## EXERCISE DIRECTIONS
Which lines of the material contain the word "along"? Show each one.
+--
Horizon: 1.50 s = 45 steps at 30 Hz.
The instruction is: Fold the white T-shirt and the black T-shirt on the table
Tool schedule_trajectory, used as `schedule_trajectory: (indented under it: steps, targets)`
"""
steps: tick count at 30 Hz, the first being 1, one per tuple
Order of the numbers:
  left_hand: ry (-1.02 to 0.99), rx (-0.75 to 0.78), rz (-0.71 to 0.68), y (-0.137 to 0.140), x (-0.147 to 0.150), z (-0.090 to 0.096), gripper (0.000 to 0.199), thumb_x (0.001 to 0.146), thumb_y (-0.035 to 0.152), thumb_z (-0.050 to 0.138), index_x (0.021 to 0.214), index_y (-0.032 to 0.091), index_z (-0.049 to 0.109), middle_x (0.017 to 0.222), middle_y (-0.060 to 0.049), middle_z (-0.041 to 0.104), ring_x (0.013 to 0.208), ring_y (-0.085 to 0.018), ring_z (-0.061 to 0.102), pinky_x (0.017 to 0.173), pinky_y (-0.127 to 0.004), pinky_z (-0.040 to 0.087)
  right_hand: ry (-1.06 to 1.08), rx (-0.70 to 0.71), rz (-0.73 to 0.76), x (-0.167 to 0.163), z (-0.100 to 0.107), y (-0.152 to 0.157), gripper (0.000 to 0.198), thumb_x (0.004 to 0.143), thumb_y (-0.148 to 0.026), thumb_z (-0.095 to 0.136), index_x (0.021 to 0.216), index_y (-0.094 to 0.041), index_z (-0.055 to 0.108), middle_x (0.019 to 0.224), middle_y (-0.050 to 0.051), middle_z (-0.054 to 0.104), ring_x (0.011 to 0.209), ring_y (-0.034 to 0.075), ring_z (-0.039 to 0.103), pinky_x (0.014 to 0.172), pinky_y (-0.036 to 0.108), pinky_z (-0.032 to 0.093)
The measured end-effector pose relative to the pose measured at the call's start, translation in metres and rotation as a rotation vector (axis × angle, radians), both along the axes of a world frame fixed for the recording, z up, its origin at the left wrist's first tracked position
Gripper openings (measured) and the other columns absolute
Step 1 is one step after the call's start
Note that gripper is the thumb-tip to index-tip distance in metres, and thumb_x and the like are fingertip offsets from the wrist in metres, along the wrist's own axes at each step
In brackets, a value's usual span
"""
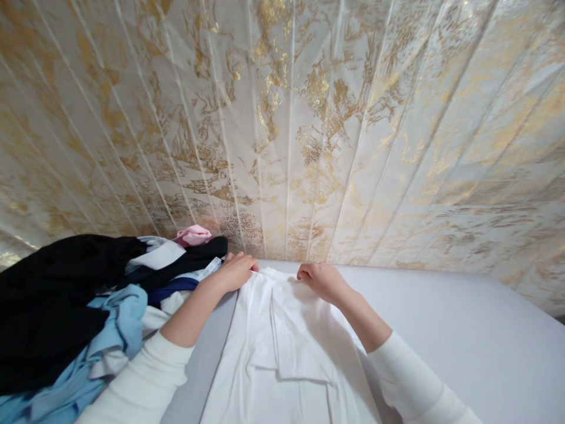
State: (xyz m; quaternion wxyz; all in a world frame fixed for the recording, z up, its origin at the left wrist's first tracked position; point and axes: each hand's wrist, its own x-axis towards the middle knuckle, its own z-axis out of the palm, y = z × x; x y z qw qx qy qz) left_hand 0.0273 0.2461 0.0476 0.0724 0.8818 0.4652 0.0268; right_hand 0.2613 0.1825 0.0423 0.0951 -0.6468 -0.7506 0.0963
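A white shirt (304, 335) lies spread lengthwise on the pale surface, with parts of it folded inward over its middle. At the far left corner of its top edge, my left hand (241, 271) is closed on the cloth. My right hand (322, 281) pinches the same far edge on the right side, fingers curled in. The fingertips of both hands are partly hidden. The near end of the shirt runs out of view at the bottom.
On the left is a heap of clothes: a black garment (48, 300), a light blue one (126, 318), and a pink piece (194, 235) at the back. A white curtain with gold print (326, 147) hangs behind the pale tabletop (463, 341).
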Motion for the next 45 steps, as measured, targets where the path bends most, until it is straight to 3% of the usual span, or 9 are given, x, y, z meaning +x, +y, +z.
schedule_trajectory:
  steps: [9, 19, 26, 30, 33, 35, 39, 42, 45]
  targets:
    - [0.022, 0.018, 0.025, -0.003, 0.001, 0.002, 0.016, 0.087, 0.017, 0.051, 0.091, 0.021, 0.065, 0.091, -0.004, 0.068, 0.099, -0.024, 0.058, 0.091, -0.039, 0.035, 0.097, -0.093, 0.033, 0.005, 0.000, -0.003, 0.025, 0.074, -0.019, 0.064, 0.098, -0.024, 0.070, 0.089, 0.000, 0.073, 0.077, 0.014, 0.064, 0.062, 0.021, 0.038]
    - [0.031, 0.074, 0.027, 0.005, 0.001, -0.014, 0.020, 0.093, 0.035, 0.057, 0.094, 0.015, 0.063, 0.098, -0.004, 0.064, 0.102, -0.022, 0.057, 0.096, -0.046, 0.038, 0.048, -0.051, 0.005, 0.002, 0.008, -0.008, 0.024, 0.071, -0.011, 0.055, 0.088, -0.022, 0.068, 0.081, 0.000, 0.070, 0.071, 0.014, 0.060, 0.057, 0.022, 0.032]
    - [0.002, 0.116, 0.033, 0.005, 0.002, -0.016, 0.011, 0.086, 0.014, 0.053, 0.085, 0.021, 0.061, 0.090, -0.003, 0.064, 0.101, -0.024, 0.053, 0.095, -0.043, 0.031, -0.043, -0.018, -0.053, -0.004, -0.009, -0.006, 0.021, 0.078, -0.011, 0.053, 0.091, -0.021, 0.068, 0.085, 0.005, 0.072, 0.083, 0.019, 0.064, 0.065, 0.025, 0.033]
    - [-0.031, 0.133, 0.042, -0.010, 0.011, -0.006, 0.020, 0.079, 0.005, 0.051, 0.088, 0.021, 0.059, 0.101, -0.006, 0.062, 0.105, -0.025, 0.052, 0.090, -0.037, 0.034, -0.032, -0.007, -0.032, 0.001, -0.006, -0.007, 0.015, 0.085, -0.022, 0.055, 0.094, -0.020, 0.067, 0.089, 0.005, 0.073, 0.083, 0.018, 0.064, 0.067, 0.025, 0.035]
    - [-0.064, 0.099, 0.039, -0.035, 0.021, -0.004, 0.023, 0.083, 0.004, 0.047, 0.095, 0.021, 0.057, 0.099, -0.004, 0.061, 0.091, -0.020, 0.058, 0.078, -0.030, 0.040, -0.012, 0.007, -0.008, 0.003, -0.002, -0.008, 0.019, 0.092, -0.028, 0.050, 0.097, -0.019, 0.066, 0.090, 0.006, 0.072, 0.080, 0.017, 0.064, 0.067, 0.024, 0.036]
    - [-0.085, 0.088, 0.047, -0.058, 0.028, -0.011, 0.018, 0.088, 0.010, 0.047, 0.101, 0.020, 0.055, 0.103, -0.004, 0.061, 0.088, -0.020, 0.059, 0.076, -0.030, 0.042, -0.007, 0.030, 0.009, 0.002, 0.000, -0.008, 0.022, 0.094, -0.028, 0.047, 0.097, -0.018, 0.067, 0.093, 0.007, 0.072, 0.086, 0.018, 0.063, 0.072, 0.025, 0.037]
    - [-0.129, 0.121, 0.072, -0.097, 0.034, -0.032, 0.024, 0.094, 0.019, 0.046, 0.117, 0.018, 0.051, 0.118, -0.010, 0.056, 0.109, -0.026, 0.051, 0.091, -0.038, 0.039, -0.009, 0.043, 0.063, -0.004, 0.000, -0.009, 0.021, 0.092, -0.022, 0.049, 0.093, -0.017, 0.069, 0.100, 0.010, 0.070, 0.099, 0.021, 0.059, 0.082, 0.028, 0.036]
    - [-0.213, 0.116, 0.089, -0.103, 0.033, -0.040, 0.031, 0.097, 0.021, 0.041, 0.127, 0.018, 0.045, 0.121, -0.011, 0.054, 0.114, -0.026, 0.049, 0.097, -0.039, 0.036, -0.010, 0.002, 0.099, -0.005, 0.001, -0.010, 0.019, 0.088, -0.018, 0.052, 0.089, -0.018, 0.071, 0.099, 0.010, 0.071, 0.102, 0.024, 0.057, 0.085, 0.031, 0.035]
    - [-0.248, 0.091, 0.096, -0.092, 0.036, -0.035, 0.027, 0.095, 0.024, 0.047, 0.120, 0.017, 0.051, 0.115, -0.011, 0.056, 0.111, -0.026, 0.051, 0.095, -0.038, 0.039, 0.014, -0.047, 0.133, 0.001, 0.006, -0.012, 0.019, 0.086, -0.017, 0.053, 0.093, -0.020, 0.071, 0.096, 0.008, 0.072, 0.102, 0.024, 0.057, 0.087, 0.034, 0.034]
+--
## RESPONSE AREA
The measured end-effector pose relative to the pose measured at the call's start, translation in metres and rotation as a rotation vector (axis × angle, radians), both along the axes of a world frame fixed for the recording, z up, its origin at the left wrist's first tracked position
Note that gripper is the thumb-tip to index-tip distance in metres, and thumb_x and the like are fingertip offsets from the wrist in metres, along the wrist's own axes at each step

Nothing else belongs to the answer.